• Actually, the I/O demands from the OLTP server are not extremely high. The CPU context switches metric is relatively low; there's not a lot of thread thrashing. The SQL Server waits profile is one of the best I've seen in my entire career, almost textbook perfect.

    I work closely with the Systems Admin group and we know that there isn't an I/O path bottleneck, anywhere. at least nothing we can see. The NIC cards are way underutilized and the Simplivity system in general handles the workload very well. Since we moved reporting and data analysis off the OLTP server to a reporting server, our CPU cores run at about 20%-60% utilization; they're not even close to being maxed out.

    In answer to your question, I can't tune the application software, but I can recommend changes and they are happening. The current admin and development staff inherited some less than optimally implemented technologies and we're in the process of fixing, refining, and re-architecting.

    I have exceptionally detailed knowledge of the load and stress points on, and generated by the application software and the queries it executes, as well as the databases' architectures and the design problems they have. I've considered all your suggestions and pursued many more points of investigation, but thanks for suggesting anything; I'm open to all suggestions.

    Thanks for bringing up the I/O path bottleneck. It is one of the last remaining possibilities, as the people that set this up did some odd things involving 2 NIC cards that seem inexplicable, according to our admin group. They and I eventually will solve the mysteries about that, and it may be part of the problem, don't know yet. I was told that the last attempt at reimplementing it failed.

    My situation has every problem you listed and many more on multiple servers and databases. Right now, I've got the fires out and I'm dealing with the smoke and embers. My first audit of the main server, the OLTP server, produced a 26 page report detailing the use, misuse, and the problems with the OLTP environment and the databases on that server. I still haven't been able to implement and resolve at least 80% of the problems I identified in my audit.

    Resolving them is a process, not an event, so I'm still in the middle of the process.
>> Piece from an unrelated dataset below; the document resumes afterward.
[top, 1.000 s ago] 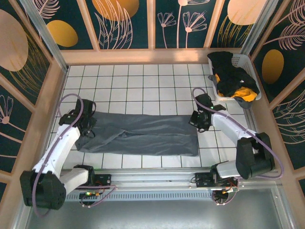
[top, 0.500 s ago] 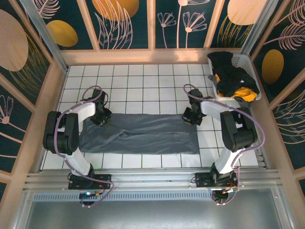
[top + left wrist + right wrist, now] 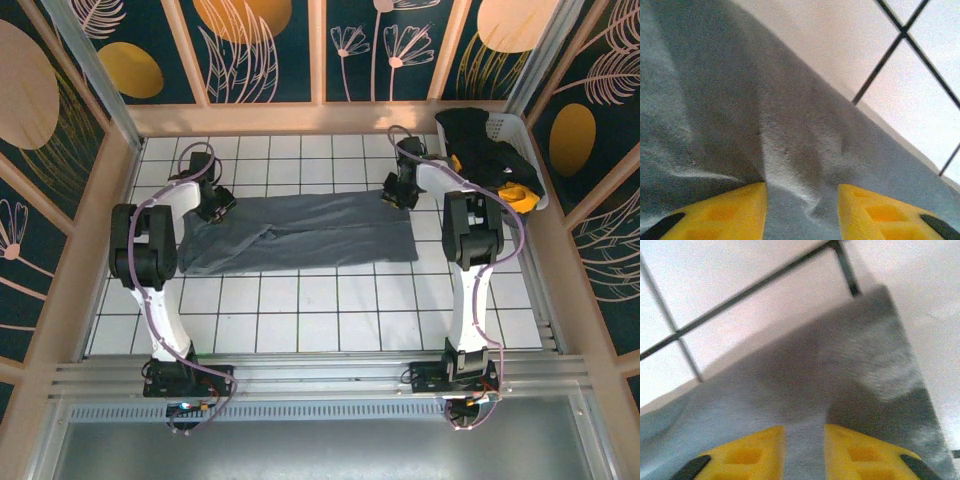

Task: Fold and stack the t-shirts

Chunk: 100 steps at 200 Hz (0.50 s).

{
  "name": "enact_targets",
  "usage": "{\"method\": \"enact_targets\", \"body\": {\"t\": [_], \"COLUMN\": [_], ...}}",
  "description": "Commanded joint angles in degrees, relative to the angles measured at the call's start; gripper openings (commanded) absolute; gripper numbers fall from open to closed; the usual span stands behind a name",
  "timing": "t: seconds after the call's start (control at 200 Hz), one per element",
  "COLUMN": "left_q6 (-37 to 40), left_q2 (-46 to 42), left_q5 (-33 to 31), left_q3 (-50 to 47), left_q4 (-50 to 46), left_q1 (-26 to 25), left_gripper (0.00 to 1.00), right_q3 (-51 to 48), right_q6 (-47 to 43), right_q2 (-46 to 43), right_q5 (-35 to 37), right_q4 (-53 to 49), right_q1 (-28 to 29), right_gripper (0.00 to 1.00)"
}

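Left gripper (image 3: 801, 195) spread over the grey shirt (image 3: 300, 235); my right gripper's (image 3: 804, 434) hold I can't tell. Snagged cloth could drag the fold open.

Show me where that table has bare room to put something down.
The widest bare patch is the tiled table between the grey shirt and the front rail. A thinner strip runs between the shirt and the back wall. Far right is crowded: the right hand sits near the full basket.

You've got the grey t-shirt (image 3: 300, 232) folded lengthwise, a flat band across the far half of the bench (image 3: 330, 310); black t-shirt (image 3: 480, 150) and orange-yellow t-shirt (image 3: 512, 193) heaped far right.
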Motion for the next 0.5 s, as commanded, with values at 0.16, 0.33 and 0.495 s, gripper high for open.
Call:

    I started with the fundamentals and worked up: the hardware on the physical machine, the VMWare configuration settings, the Windows Server configuration settings, the SQL Server configuration settings, the database level settings, ... I'm still working my way up to the more detailed problems like hundreds of missing indexes, excessive page splits, inadequate index maintenance, and more. But I'm getting there.

    Like a fine wine, no problem solved before its time. :^)

    But that's why the company hired me, to straighten out their servers, their applications, and to educate the software development staff who are quite talented but not so well educated about writing efficient SQL. We're getting there.

    Having started with the fundamentals, the platforms, is why I generated this post. I've taken care of all the fundamentals except for I/O stalls. I'm stuck on I/O stalls on the hardware platform, can't seem to get beyond it, even though it is creating no system user visible problems, so I'm considering non-conventional alternatives, since the manufacturer cannot offer me any additional assistance.

    I genuinely appreciate all your posts in response to my original one.